Tesla 3 | 90 | 85 | 5 | 5 |

Taycan | 80 | 90 | -10 | 10 |

Prius | 70 | 70 | 0 | 0 |

Leaf | 60 | 65 | -5 | 5 |

Total Inaccuracy: | -10 | 20 |

The above table of data can be pulled out of TimescaleDB using an SQL statement like:

1 2 3 | SELECT ID, txtCarName, intPerformance, intPerfEst, abs(intPerfActual - intPerfEst) FROM tblCars WHERE t_car_type = 'EV' |

Of course, the above table would have a column called something like “txtCarType” to distinguish electric (EV) vehicles from internal combustion engines (ICE).

### Use Case: Count False

At SellingSnowToCanadians.net, the CEO wants to have a report on all sales personnel, ranked by who stretches the truth most regarding their sales figures. In addition, he wants to see a total of just how much capitol is being misrepresented in their department. A byproduct he may gain from this type of report is that he will accomplish valuable clues about who may be stealing from the company.

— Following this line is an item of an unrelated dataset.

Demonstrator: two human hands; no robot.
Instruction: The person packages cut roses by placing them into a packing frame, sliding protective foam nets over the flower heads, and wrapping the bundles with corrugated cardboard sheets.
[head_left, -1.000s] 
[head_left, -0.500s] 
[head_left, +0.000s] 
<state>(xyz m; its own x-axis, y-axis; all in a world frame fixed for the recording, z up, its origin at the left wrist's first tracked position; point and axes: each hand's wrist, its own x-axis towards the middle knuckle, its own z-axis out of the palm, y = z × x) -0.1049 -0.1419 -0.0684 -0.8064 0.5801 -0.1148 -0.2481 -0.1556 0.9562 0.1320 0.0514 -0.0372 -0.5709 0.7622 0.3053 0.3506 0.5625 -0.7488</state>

Name | Sales | Reported | Inaccurate Count (Act-Reported) | Accurate Lies: ABS(Act-Reported) |
---|---|---|---|---|

Bob | 91000 | 79000 | 12000 | 12000 |

Tina | 97000 | 97000 | 0 | 0 |

Fred | 90000 | 91000 | -1000 | 1000 |

Tina | 82000 | 92000 | -10000 | 10000 |

Tot Lying | 1000 | 23000 |

The above represented data (absent the total) would be pulled out of TimescaleDB using an SQL statement like the you see here:

1 2 3 | SELECT ID, txtName, curSales, curReported, curSales-curReported AS curInaccurate, ABS(curSalesActual - curSalesReported) FROM tblEmployees WHERE IDdept = 5 |

## Use of Abs()

### ABS Syntax

1 | new_number = ABS(a_number) |

The “a_number” can be a field or value that TimescaleDB evaluates as a number. Oh and in terms of data type, the data type you enter determines the data type returned from TimescaleDB. For example:

Input | Returned | Type |
---|---|---|

5 | 5 | Integer |

-5 | 5 | Integer |

5.5 | 5.5 | Numeric |

-5.5 | 5.5 | Numeric |

### TimescaleDB ABS Shortcut

The “@” operator functions the same as abs(). See in this next example:

1 | SELECT @ -22 |

Returns 22

## Conclusion

In this document your knowledge grew about how to use ABS in TimescaleDB. We also investigated some use cases of why and when you may wish to use TimescaleDB’s ABS() function. Hopefully, you fully understood the pattern in the above use cases of removing negative results from the comparisons so that we could calculate accurate readings of totals. Do you see how – especially in statistical analysis scenarios with TimescaleDB – ABS can be quite useful.